# From Coast to Coast...



## altitude604 (Feb 5, 2010)

So I'm moving from British Columbia to Labrador in the next month for a job offer that I was recently given.

Here's the fun part... I'm doing the move myself by Car. It's going to cost $700 or less for the vehicle. The distance is 6,810km... I will probably have a friend joining me.

Basically it's going to be a mini-Adventure getting there.

I'm going to Blog the entire trip. Photos are going to be taken... all sorts of stuff. There'll be commentary of odd things and places.

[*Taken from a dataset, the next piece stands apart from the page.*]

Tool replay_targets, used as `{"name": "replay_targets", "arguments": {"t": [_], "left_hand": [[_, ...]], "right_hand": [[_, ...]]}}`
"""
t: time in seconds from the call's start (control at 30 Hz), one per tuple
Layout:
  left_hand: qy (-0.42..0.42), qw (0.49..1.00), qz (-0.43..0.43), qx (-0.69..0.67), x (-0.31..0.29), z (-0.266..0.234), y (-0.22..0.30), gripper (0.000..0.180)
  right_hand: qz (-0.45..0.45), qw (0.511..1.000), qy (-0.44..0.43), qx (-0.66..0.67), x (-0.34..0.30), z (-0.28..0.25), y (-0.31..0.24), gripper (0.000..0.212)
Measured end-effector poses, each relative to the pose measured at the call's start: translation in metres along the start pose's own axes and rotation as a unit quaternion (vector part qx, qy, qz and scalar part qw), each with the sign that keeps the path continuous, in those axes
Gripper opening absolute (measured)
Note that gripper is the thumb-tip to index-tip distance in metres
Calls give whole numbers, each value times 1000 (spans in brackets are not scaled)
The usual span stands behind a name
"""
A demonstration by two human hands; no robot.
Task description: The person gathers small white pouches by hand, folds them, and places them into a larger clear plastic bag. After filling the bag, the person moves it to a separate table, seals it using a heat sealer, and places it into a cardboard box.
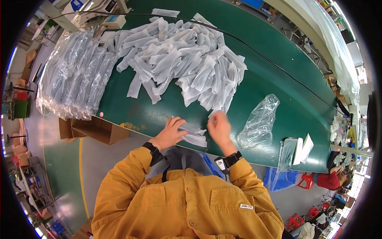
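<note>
A few frosted plastic packets (194,137) lie at the near edge of the green table. My left hand (170,134) grips their left end, fingers curled over the top and thumb on the near side. To their right is my right hand (219,128), its fingers bent and smeared by motion. Its fingertips meet the near end of the big heap of similar slim packets (175,51); whether it pinches one is not clear. A crumpled clear plastic bag (259,122) lies to the right of that hand.
Clear bags filled with packets (73,75) are stacked at the table's left end. A black cable (274,65) crosses the far side of the table (286,95). White pads (301,150) stand at the right, and an open cardboard box (97,130) sits below the left edge.
</note>
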State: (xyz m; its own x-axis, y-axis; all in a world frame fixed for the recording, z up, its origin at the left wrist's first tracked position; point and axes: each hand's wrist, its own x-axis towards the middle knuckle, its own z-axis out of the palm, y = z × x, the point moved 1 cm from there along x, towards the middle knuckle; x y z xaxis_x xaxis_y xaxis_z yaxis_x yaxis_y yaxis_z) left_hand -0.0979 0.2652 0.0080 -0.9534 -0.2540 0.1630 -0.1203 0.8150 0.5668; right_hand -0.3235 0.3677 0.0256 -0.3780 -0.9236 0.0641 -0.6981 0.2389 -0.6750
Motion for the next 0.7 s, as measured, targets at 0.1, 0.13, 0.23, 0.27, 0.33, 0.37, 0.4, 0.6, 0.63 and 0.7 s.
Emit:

Check it out if you get bored one day. Heck, if you've never been to most of Canada you can take a peek. Trust me, it'll save you ever having to venture to Saskatchewan in your life. lol

Anyways! YKA to YYR: The Adventure

Enjoy.


----------



## cougargal (Feb 5, 2010)

I look forward to seeing your shots.  Have a safe trip!


----------



## Big Mike (Feb 5, 2010)

That sounds awesome.  I've always wanted to drive from coast to coast, preferably with enough time to take some back roads and visit some out of the way places.  For example, you may want to stop by Mundare, Alberta to see the worlds largest sausage. Google Image Result for http://farm1.static.flickr.com/29/41553860_dc1504a4af.jpg



> It's going to cost $700 or less for the vehicle


I hope that's an estimate for the cost of the fuel...and not that you are going to drive across the country (in the winter) with a $700 car.  Yikes!

*edit*
I see that you are...well, good luck.  :er:

I made the drive from Edmonton to Vancouver in a $300, 1973 Datsun 610 when I was 17 (just about 17 years ago).  The car barely made it there and had to have work done to get back home, and still barely made it home.  Worst part as that the radio broke so I had to listen to my one cassette tape, over and over and over again.


----------



## altitude604 (Feb 5, 2010)

lol thanks for the well wishes. 

i found a couple candidates that look sturdy enough to make the haul.

i'm totally going to stop at any weird and odd places. including Rouleau, SK to see "Dog River". hehe


----------